• Work item
Extract, without alteration, each line from the start of the listing to the line bearing "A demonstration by".

__________

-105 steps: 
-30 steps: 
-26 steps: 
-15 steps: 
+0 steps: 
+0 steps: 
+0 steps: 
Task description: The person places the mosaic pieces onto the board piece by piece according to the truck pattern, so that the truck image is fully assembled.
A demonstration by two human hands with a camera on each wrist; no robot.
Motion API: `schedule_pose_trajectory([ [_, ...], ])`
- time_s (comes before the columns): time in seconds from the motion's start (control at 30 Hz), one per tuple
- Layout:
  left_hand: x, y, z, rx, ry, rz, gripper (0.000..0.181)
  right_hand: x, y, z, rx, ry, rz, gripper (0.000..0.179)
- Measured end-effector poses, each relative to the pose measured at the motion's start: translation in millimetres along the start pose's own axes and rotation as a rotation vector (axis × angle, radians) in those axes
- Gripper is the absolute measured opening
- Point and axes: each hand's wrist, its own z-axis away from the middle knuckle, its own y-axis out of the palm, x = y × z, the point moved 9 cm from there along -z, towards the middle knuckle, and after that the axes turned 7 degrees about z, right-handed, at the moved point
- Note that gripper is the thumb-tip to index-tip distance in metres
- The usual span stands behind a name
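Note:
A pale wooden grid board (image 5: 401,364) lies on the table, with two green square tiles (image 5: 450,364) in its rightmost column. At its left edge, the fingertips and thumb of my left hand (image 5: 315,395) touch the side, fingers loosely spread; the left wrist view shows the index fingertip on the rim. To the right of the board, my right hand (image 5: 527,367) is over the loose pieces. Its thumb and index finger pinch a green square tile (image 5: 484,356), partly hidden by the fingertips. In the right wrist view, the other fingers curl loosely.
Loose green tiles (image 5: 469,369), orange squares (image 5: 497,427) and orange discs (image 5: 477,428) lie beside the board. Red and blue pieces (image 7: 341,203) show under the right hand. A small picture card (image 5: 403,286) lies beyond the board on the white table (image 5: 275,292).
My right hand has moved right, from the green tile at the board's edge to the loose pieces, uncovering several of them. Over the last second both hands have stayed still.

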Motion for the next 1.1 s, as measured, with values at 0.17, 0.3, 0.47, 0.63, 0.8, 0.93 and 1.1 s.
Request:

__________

• Your solution
-105 steps: 
-30 steps: 
-26 steps: 
-15 steps: 
+0 steps: 
+0 steps: 
+0 steps: 
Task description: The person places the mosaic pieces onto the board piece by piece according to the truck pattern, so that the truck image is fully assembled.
A demonstration by two human hands with a camera on each wrist; no robot.

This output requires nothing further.